*Problem statement*:
Please give the data again in full, precisely as it is written.

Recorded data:

__________

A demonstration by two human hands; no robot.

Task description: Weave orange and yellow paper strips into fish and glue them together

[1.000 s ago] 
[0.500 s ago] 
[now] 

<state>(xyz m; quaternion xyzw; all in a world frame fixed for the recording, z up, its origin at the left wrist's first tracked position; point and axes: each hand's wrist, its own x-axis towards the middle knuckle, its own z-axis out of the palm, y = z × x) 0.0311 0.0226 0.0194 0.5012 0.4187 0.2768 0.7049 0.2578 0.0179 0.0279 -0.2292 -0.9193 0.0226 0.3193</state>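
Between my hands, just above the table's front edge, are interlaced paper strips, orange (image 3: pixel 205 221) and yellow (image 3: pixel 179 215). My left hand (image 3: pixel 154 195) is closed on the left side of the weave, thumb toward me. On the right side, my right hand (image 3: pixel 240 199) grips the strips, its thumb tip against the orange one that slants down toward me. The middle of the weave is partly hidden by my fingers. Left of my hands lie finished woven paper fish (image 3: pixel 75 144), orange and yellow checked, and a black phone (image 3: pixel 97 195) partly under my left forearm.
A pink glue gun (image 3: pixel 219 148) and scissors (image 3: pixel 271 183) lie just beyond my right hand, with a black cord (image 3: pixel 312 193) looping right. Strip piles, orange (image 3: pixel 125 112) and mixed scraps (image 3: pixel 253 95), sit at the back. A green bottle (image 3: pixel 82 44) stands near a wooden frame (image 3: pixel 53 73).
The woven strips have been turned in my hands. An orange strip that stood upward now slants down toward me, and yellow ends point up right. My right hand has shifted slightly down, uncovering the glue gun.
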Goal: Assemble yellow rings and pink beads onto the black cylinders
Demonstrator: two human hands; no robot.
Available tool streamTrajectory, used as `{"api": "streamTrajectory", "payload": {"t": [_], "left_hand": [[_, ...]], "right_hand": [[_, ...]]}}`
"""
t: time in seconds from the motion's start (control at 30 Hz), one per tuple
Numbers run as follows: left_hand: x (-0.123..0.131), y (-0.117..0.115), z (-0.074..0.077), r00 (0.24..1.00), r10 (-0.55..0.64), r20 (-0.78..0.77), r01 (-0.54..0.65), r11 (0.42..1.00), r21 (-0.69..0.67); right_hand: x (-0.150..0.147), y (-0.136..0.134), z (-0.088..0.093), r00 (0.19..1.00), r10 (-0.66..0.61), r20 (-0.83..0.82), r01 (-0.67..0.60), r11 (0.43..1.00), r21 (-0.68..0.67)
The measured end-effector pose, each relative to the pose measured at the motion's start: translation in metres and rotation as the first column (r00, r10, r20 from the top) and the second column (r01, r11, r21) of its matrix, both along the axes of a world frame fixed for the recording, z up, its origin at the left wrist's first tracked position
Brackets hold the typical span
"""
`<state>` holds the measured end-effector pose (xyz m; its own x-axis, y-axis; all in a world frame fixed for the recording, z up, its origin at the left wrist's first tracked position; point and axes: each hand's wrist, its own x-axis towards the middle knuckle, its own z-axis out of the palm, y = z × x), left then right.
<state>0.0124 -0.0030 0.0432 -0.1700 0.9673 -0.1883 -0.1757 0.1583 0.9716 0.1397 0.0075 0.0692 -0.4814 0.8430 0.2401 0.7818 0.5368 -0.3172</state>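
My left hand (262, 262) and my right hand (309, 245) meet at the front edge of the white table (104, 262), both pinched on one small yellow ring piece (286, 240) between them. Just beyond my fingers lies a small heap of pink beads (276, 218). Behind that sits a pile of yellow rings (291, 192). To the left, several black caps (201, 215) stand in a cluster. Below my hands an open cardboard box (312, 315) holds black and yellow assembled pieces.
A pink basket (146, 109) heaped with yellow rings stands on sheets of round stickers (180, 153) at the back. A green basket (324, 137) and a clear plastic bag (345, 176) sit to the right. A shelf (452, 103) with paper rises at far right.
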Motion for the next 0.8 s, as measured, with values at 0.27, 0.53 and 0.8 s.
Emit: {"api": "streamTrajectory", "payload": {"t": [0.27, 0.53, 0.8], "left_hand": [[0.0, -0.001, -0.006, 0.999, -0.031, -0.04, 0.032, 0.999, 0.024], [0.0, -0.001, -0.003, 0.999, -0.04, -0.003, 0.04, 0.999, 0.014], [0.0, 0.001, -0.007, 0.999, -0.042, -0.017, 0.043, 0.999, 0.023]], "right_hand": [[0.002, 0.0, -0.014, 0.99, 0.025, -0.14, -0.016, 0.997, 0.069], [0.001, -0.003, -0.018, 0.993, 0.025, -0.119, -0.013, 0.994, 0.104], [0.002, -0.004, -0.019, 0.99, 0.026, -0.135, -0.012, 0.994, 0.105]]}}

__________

*Exercise result*:
A demonstration by two human hands; no robot.

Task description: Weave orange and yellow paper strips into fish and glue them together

[1.000 s ago] 
[0.500 s ago] 
[now] 

<state>(xyz m; quaternion xyzw; all in a world frame fixed for the recording, z up, its origin at the left wrist's first tracked position; point and axes: each hand's wrist, its own x-axis towards the middle knuckle, its own z-axis out of the palm, y = z × x) 0.0311 0.0226 0.0194 0.5012 0.4187 0.2768 0.7049 0.2578 0.0179 0.0279 -0.2292 -0.9193 0.0226 0.3193</state>
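Between my hands, just above the table's front edge, are interlaced paper strips, orange (image 3: pixel 205 221) and yellow (image 3: pixel 179 215). My left hand (image 3: pixel 154 195) is closed on the left side of the weave, thumb toward me. On the right side, my right hand (image 3: pixel 240 199) grips the strips, its thumb tip against the orange one that slants down toward me. The middle of the weave is partly hidden by my fingers. Left of my hands lie finished woven paper fish (image 3: pixel 75 144), orange and yellow checked, and a black phone (image 3: pixel 97 195) partly under my left forearm.
A pink glue gun (image 3: pixel 219 148) and scissors (image 3: pixel 271 183) lie just beyond my right hand, with a black cord (image 3: pixel 312 193) looping right. Strip piles, orange (image 3: pixel 125 112) and mixed scraps (image 3: pixel 253 95), sit at the back. A green bottle (image 3: pixel 82 44) stands near a wooden frame (image 3: pixel 53 73).
The woven strips have been turned in my hands. An orange strip that stood upward now slants down toward me, and yellow ends point up right. My right hand has shifted slightly down, uncovering the glue gun.
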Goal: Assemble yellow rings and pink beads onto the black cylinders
Demonstrator: two human hands; no robot.
Available tool streamTrajectory, used as `{"api": "streamTrajectory", "payload": {"t": [_], "left_hand": [[_, ...]], "right_hand": [[_, ...]]}}`
"""
t: time in seconds from the motion's start (control at 30 Hz), one per tuple
Numbers run as follows: left_hand: x (-0.123..0.131), y (-0.117..0.115), z (-0.074..0.077), r00 (0.24..1.00), r10 (-0.55..0.64), r20 (-0.78..0.77), r01 (-0.54..0.65), r11 (0.42..1.00), r21 (-0.69..0.67); right_hand: x (-0.150..0.147), y (-0.136..0.134), z (-0.088..0.093), r00 (0.19..1.00), r10 (-0.66..0.61), r20 (-0.83..0.82), r01 (-0.67..0.60), r11 (0.43..1.00), r21 (-0.68..0.67)
The measured end-effector pose, each relative to the pose measured at the motion's start: translation in metres and rotation as the first column (r00, r10, r20 from the top) and the second column (r01, r11, r21) of its matrix, both along the axes of a world frame fixed for the recording, z up, its origin at the left wrist's first tracked position
Brackets hold the typical span
"""
`<state>` holds the measured end-effector pose (xyz m; its own x-axis, y-axis; all in a world frame fixed for the recording, z up, its origin at the left wrist's first tracked position; point and axes: each hand's wrist, its own x-axis towards the middle knuckle, its own z-axis out of the palm, y = z × x), left then right.
<state>0.0124 -0.0030 0.0432 -0.1700 0.9673 -0.1883 -0.1757 0.1583 0.9716 0.1397 0.0075 0.0692 -0.4814 0.8430 0.2401 0.7818 0.5368 -0.3172</state>
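My left hand (262, 262) and my right hand (309, 245) meet at the front edge of the white table (104, 262), both pinched on one small yellow ring piece (286, 240) between them. Just beyond my fingers lies a small heap of pink beads (276, 218). Behind that sits a pile of yellow rings (291, 192). To the left, several black caps (201, 215) stand in a cluster. Below my hands an open cardboard box (312, 315) holds black and yellow assembled pieces.
A pink basket (146, 109) heaped with yellow rings stands on sheets of round stickers (180, 153) at the back. A green basket (324, 137) and a clear plastic bag (345, 176) sit to the right. A shelf (452, 103) with paper rises at far right.
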Motion for the next 0.8 s, as measured, with values at 0.27, 0.53 and 0.8 s.
Emit: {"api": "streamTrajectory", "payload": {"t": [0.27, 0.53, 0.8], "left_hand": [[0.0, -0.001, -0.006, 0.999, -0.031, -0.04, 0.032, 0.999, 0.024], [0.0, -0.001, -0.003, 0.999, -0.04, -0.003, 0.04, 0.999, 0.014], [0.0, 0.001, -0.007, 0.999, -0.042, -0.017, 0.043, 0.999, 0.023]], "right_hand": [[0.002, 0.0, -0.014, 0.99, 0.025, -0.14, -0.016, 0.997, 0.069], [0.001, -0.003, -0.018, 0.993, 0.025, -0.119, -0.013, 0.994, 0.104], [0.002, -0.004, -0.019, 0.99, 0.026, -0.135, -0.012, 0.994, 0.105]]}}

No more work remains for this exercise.